- [Problem to solve]: Return exactly and only these lines: the first of the listing through the one containing "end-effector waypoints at".

- [Given records]:
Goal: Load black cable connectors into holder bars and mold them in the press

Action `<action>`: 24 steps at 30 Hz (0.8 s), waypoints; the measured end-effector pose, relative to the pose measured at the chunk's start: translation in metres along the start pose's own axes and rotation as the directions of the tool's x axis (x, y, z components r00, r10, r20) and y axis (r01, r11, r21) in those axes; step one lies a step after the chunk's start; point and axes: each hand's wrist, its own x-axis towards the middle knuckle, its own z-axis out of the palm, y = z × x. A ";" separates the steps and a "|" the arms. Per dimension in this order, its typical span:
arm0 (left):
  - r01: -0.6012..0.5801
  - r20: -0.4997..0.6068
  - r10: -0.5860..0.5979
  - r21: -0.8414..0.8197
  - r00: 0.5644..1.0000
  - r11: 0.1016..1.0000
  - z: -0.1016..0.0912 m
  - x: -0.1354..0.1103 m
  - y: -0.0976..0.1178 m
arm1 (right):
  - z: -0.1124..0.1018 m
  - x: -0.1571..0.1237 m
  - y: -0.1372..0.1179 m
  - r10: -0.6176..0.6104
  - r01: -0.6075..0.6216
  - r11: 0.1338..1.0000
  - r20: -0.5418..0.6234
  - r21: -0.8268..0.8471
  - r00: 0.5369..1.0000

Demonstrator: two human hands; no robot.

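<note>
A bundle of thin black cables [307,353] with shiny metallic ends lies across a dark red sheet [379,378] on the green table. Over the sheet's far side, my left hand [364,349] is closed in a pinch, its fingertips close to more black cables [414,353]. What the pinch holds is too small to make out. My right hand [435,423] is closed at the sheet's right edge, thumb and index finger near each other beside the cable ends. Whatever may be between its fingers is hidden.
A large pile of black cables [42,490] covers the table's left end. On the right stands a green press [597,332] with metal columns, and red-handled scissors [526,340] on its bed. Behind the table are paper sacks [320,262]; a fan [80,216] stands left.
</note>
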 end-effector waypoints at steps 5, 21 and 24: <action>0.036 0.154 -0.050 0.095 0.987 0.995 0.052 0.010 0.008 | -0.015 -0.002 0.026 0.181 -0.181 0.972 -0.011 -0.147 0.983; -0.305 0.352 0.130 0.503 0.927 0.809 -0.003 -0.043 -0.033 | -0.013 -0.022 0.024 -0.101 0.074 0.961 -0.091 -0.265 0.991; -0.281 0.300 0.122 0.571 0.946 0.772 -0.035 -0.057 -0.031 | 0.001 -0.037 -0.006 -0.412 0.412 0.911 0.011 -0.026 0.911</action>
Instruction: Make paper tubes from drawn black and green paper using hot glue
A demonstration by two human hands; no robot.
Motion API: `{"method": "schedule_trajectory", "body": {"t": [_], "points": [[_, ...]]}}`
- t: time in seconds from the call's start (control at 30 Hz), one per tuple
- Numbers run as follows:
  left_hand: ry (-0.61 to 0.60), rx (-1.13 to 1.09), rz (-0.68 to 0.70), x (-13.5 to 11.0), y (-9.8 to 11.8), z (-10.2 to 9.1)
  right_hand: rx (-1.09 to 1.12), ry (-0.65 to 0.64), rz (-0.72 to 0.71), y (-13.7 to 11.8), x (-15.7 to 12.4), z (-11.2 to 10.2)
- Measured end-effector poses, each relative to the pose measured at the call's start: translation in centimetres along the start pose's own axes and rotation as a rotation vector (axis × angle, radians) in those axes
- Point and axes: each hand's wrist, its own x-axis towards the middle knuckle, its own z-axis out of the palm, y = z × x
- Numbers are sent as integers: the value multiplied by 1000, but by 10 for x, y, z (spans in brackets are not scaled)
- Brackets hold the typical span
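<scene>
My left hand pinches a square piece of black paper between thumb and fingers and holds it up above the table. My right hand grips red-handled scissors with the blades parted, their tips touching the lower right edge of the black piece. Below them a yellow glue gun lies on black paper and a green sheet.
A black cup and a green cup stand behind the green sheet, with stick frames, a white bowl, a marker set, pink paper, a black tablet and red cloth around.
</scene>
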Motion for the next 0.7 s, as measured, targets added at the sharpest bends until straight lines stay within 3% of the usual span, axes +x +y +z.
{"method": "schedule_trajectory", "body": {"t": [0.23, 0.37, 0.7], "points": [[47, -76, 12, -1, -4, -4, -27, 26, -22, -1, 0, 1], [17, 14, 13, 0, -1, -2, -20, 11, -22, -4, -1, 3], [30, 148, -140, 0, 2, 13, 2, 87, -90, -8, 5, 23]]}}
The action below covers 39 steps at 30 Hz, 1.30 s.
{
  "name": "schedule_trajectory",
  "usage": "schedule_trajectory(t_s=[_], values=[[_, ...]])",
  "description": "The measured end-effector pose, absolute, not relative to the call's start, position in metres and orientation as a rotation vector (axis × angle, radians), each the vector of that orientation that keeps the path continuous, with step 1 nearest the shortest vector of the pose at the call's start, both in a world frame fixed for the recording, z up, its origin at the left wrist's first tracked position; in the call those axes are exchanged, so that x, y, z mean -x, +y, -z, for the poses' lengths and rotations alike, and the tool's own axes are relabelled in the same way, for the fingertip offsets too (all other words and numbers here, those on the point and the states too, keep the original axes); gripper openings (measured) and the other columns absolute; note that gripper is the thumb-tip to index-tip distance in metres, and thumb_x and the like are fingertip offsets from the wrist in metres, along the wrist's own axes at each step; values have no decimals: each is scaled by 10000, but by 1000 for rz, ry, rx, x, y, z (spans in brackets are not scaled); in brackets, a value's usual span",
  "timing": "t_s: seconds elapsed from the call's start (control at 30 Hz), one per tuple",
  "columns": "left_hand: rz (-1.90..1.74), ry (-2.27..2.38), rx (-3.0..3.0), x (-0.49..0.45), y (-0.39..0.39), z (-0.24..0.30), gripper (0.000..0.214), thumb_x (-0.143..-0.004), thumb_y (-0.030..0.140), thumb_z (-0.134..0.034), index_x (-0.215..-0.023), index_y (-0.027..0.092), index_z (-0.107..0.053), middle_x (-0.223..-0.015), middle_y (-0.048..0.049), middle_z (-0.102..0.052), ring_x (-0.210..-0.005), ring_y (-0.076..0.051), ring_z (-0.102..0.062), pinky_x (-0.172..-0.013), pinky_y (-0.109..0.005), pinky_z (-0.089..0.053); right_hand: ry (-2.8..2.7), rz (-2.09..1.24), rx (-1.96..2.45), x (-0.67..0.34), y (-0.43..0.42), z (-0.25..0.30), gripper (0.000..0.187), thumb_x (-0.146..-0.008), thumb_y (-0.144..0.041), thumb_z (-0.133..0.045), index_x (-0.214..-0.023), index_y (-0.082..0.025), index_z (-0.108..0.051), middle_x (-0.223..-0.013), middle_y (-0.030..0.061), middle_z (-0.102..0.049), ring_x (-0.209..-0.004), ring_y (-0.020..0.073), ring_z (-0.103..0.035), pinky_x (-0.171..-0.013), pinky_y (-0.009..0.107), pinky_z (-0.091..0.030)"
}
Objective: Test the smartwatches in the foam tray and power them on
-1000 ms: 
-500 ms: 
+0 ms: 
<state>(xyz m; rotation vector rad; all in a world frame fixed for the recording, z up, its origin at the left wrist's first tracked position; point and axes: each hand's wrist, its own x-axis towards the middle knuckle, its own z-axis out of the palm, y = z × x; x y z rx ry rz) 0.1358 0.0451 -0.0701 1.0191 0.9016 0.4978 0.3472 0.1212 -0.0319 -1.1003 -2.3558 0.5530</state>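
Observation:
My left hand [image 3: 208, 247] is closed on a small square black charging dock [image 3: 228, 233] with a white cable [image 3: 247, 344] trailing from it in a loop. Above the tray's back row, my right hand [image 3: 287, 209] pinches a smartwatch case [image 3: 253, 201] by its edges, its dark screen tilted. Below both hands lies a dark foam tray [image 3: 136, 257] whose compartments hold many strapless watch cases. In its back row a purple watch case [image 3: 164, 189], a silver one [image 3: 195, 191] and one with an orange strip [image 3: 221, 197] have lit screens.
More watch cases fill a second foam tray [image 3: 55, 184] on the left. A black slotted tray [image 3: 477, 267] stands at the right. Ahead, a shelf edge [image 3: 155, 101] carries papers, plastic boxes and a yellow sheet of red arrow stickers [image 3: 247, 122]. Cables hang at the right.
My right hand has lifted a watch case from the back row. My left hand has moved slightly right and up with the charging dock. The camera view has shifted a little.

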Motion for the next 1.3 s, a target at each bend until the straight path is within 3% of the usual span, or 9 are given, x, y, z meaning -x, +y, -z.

- [Exercise output]:
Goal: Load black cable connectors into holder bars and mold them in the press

Action `<action>`: 24 steps at 30 Hz (0.8 s), waypoints; the measured end-effector pose, relative to the pose measured at the chunk's start: translation in metres along the start pose's own axes and rotation as the directions of the tool's x axis (x, y, z components r00, r10, r20) and y axis (r01, r11, r21) in those axes; step one lies a step after the chunk's start; point and axes: each hand's wrist, its own x-axis towards the middle knuckle, its own z-axis out of the palm, y = z × x. A ";" separates the steps and a "|" the arms. Per dimension in this order, its typical span:
arm0 (left):
  - r01: -0.6012..0.5801
  - r20: -0.4997..0.6068
  - r10: -0.5860..0.5979
  - r21: -0.8414..0.8197
  - r00: 0.5644..1.0000
  - r11: 0.1016..1.0000
  - z: -0.1016..0.0912 m
  - x: -0.1354..0.1103 m
  - y: -0.0976..0.1178 m
arm1 (right):
  - z: -0.1124..0.1018 m
  - x: -0.1571..0.1237 m
  - y: -0.1372..0.1179 m
  - r10: -0.6176..0.6104
  - r01: -0.6075..0.6216
  - r11: 0.1338..1.0000
  - r20: -0.5418..0.6234
  - r21: -0.8268..0.8471
  - r00: 0.5369..1.0000

Demonstrator: two human hands; no robot.

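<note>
A bundle of thin black cables [307,353] with shiny metallic ends lies across a dark red sheet [379,378] on the green table. Over the sheet's far side, my left hand [364,349] is closed in a pinch, its fingertips close to more black cables [414,353]. What the pinch holds is too small to make out. My right hand [435,423] is closed at the sheet's right edge, thumb and index finger near each other beside the cable ends. Whatever may be between its fingers is hidden.
A large pile of black cables [42,490] covers the table's left end. On the right stands a green press [597,332] with metal columns, and red-handled scissors [526,340] on its bed. Behind the table are paper sacks [320,262]; a fan [80,216] stands left.
</note>
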 end-effector waypoints at steps 5, 21 and 24: <action>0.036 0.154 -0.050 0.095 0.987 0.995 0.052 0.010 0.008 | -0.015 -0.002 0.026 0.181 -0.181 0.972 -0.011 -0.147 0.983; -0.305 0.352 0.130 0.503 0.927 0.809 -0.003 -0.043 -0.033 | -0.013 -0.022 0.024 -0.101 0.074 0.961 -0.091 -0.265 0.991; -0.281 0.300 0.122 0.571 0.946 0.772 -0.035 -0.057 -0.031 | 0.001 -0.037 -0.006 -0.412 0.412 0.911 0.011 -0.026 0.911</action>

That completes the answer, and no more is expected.